▶ **Your task**
Look through the data below, and copy each line that carries the word "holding".
....
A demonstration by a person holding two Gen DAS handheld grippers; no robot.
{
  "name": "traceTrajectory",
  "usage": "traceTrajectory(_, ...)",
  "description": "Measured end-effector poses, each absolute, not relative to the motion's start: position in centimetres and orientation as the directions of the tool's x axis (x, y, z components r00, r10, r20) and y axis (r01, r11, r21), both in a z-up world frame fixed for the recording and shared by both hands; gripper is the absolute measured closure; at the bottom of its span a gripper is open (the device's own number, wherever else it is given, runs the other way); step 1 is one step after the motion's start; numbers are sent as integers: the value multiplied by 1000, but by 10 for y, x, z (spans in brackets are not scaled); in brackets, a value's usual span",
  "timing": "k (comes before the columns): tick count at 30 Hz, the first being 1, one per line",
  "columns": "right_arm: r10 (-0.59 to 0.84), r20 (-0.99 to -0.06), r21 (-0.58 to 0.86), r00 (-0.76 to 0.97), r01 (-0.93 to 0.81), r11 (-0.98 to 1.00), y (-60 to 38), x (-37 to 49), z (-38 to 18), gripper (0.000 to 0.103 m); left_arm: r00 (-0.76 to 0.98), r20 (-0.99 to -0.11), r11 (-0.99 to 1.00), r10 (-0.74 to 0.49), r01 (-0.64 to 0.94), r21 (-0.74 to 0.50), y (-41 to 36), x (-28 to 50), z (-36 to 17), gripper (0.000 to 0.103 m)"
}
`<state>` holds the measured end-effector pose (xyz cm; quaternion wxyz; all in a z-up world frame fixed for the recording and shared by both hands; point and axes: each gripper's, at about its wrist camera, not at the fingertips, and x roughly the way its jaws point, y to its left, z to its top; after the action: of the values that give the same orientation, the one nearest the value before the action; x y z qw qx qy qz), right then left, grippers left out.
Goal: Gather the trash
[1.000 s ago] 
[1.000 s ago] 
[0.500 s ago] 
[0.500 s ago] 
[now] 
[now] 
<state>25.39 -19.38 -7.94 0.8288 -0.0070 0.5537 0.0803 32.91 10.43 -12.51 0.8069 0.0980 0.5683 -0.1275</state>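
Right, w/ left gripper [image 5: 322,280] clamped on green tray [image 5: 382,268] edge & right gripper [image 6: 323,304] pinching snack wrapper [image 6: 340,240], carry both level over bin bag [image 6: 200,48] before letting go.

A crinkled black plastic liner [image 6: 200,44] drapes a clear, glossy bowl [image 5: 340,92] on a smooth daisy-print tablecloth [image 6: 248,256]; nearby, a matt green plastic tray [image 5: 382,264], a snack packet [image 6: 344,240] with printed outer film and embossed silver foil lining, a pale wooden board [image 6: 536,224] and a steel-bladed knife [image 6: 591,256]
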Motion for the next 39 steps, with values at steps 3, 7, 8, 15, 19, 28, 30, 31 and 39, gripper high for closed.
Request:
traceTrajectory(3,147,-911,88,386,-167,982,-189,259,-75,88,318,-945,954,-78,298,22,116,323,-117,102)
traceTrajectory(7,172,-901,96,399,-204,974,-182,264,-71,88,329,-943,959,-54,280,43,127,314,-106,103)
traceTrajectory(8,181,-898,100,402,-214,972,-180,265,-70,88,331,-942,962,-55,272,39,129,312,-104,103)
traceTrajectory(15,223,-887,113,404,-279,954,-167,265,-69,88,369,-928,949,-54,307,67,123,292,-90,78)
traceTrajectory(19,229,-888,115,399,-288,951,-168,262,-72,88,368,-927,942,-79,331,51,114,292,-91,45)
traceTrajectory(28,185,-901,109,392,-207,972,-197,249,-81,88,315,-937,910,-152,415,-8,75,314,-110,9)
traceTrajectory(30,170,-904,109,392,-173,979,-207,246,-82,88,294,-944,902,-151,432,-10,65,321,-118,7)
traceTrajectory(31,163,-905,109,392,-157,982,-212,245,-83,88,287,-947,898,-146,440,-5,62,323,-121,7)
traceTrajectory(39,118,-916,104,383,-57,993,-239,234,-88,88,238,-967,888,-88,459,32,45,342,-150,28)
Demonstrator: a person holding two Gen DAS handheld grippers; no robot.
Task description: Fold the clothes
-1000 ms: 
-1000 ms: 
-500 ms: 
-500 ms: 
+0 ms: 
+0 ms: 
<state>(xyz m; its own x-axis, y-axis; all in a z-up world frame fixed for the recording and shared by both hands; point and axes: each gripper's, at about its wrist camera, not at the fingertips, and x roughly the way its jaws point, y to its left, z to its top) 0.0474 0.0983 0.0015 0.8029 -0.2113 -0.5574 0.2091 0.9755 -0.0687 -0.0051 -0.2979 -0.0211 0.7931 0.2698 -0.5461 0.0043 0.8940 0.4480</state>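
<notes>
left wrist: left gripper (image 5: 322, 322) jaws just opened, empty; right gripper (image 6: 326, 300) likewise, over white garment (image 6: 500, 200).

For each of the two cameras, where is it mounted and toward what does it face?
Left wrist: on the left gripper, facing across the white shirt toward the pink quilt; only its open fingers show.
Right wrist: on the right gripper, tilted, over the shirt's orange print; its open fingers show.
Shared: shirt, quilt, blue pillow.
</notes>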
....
▶ **Task answer**
A demonstration by a person holding two Gen DAS handheld grippers; no robot.
Demonstrator: a person holding two Gen DAS handheld grippers; no robot.

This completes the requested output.